→ Task prompt
Both the line below containing "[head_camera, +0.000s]" and the line containing "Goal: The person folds", along with every line between them, should be repeated exactly; no other line belongs in the answer.

→ Data for the task
☆ ☆ ☆ ☆ ☆ ☆ ☆

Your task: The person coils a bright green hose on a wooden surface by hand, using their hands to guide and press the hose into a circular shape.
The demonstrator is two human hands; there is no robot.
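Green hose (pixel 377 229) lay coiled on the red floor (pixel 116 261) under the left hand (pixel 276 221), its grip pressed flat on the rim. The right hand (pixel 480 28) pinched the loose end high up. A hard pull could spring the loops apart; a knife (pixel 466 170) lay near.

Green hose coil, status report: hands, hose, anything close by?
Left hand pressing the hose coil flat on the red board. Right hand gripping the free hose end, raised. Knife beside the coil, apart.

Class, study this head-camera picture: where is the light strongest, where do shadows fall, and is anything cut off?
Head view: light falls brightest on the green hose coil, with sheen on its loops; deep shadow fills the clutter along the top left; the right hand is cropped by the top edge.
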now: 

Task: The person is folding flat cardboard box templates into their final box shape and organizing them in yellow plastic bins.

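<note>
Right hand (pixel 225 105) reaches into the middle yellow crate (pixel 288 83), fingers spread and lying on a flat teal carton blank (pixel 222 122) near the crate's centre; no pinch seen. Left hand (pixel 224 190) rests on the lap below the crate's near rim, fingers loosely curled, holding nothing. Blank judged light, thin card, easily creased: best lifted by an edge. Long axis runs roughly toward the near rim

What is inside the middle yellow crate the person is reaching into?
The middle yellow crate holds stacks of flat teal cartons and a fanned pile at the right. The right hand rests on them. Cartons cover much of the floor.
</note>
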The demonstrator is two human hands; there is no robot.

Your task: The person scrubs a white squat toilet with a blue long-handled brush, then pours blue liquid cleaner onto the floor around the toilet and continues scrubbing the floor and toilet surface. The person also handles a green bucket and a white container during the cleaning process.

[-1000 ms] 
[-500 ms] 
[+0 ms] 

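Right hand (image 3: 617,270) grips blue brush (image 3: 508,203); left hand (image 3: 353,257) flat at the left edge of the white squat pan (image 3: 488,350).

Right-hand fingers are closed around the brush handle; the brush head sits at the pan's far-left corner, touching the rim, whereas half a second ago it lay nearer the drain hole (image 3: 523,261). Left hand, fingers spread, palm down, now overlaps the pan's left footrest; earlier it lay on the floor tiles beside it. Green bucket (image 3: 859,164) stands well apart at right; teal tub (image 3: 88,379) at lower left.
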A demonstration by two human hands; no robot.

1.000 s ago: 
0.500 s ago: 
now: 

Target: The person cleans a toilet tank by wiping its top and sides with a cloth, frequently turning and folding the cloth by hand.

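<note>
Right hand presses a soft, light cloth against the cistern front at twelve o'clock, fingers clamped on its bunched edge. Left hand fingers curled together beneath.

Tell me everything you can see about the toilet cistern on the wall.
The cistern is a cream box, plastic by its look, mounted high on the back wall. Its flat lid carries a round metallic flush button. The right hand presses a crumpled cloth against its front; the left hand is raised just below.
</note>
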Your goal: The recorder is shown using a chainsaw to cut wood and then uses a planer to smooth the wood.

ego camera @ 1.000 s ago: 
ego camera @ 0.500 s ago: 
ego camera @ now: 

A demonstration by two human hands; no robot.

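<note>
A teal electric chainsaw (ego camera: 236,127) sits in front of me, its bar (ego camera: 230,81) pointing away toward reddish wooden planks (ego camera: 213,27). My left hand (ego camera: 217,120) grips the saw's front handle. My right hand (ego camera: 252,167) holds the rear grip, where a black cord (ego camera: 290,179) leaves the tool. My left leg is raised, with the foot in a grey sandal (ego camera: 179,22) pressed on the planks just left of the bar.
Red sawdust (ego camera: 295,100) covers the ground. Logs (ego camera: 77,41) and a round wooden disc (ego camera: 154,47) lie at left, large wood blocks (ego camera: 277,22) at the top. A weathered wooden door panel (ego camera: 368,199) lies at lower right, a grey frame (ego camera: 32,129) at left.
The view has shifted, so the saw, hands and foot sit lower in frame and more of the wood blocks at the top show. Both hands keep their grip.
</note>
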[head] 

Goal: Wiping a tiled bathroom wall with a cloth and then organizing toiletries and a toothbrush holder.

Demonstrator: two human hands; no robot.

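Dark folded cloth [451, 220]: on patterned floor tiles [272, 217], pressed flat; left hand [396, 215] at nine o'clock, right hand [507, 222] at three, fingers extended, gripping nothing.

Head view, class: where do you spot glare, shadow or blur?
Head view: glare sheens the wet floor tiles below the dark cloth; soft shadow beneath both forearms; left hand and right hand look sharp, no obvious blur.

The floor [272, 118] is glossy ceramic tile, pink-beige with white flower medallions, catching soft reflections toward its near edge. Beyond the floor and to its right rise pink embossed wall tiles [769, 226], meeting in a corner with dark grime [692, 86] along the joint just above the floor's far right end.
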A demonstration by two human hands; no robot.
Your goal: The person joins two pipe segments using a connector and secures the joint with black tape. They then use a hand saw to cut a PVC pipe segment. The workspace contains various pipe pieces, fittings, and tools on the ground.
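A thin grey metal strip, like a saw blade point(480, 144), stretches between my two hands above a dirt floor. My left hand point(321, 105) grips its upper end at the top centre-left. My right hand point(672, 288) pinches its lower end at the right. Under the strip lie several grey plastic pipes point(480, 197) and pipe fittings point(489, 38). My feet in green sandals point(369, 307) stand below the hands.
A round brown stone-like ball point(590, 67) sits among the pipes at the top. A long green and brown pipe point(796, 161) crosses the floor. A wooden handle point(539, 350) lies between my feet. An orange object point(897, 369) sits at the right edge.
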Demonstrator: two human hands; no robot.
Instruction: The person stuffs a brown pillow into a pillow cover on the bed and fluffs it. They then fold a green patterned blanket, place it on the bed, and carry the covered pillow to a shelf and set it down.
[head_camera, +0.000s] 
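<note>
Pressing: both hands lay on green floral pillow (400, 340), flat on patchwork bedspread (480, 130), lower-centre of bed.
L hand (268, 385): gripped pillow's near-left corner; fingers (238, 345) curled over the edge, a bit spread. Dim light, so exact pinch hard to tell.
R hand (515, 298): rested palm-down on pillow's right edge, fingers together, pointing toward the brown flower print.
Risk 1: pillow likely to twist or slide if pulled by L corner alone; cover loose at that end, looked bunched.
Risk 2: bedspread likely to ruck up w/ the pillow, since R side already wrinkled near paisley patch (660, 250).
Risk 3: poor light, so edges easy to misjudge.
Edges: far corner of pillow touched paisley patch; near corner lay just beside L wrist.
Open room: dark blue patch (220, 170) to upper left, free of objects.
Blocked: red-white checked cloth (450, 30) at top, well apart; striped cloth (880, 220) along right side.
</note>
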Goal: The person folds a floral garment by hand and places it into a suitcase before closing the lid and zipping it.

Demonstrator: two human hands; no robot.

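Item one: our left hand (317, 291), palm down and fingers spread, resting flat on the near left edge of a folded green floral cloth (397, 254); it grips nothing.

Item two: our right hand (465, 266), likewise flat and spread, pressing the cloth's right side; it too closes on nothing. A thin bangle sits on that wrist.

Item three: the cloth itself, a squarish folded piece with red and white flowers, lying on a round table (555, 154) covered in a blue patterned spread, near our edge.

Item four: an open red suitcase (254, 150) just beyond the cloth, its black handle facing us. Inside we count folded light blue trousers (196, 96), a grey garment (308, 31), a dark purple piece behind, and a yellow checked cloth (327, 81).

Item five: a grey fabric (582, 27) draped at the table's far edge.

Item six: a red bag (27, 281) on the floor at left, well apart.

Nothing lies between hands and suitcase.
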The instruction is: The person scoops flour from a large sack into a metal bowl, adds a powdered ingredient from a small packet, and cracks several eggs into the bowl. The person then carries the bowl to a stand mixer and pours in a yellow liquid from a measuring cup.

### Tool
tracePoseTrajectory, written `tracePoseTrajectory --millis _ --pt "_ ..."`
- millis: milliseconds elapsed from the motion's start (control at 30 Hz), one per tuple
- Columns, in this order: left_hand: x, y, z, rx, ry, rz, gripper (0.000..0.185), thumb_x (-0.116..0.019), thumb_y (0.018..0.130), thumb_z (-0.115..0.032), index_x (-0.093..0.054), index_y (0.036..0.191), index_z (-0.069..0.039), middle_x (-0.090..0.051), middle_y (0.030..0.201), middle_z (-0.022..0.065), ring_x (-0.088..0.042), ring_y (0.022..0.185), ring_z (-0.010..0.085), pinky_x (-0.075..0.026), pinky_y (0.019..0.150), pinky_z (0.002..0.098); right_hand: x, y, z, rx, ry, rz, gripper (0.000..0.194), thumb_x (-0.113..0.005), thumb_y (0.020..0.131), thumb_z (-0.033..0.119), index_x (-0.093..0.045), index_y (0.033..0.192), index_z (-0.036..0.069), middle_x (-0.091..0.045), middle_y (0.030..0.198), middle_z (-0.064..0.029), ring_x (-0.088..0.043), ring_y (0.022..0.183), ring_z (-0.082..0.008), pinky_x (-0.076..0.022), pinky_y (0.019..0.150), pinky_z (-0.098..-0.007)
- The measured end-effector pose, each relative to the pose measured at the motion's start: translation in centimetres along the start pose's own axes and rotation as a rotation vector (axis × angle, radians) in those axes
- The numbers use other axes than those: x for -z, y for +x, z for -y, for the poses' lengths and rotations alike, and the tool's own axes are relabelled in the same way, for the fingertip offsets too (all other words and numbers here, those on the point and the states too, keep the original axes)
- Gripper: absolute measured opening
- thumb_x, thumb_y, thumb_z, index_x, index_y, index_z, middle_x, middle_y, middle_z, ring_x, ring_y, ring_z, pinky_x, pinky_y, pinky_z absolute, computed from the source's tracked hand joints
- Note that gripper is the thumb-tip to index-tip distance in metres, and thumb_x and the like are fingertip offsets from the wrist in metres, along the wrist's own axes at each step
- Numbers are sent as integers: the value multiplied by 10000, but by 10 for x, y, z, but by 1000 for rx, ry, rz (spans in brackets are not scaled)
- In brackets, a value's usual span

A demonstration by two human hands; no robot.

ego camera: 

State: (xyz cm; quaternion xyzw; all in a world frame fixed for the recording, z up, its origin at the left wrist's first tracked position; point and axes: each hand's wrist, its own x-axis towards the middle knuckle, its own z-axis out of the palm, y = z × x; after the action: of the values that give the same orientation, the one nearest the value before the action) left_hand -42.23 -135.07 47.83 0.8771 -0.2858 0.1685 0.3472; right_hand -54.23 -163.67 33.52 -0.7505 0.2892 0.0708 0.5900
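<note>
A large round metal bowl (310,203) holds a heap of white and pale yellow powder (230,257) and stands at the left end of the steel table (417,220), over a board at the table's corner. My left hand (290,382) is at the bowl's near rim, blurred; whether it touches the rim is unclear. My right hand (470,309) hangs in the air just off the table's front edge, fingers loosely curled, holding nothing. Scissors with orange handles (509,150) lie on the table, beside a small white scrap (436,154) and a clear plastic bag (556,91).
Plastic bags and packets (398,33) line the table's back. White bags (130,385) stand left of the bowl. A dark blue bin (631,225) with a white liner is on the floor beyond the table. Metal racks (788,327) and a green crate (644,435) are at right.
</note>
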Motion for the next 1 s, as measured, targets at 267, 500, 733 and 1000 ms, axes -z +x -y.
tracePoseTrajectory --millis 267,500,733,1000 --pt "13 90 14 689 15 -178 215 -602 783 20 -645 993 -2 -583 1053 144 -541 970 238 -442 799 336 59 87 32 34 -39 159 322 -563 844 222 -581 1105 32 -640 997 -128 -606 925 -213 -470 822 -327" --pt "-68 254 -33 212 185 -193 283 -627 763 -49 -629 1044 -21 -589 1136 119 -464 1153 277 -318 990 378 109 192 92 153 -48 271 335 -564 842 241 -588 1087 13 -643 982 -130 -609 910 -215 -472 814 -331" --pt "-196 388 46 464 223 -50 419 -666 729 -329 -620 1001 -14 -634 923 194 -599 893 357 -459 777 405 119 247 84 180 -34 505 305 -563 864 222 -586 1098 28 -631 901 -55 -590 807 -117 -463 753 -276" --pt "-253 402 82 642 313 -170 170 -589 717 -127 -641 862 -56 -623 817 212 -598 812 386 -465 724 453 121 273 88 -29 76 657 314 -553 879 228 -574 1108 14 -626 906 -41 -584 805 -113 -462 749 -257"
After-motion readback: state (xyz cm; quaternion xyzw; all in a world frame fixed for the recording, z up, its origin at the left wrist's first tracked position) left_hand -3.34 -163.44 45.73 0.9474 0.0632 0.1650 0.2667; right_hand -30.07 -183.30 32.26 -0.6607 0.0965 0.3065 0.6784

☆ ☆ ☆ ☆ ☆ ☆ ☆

→ Exercise result
[head_camera, +0.000s] 
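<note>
Pressing: both hands lay on green floral pillow (400, 340), flat on patchwork bedspread (480, 130), lower-centre of bed.
L hand (268, 385): gripped pillow's near-left corner; fingers (238, 345) curled over the edge, a bit spread. Dim light, so exact pinch hard to tell.
R hand (515, 298): rested palm-down on pillow's right edge, fingers together, pointing toward the brown flower print.
Risk 1: pillow likely to twist or slide if pulled by L corner alone; cover loose at that end, looked bunched.
Risk 2: bedspread likely to ruck up w/ the pillow, since R side already wrinkled near paisley patch (660, 250).
Risk 3: poor light, so edges easy to misjudge.
Edges: far corner of pillow touched paisley patch; near corner lay just beside L wrist.
Open room: dark blue patch (220, 170) to upper left, free of objects.
Blocked: red-white checked cloth (450, 30) at top, well apart; striped cloth (880, 220) along right side.
</note>
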Goal: The person folds a floral garment by hand and places it into a suitcase before closing the lid and zipping it.

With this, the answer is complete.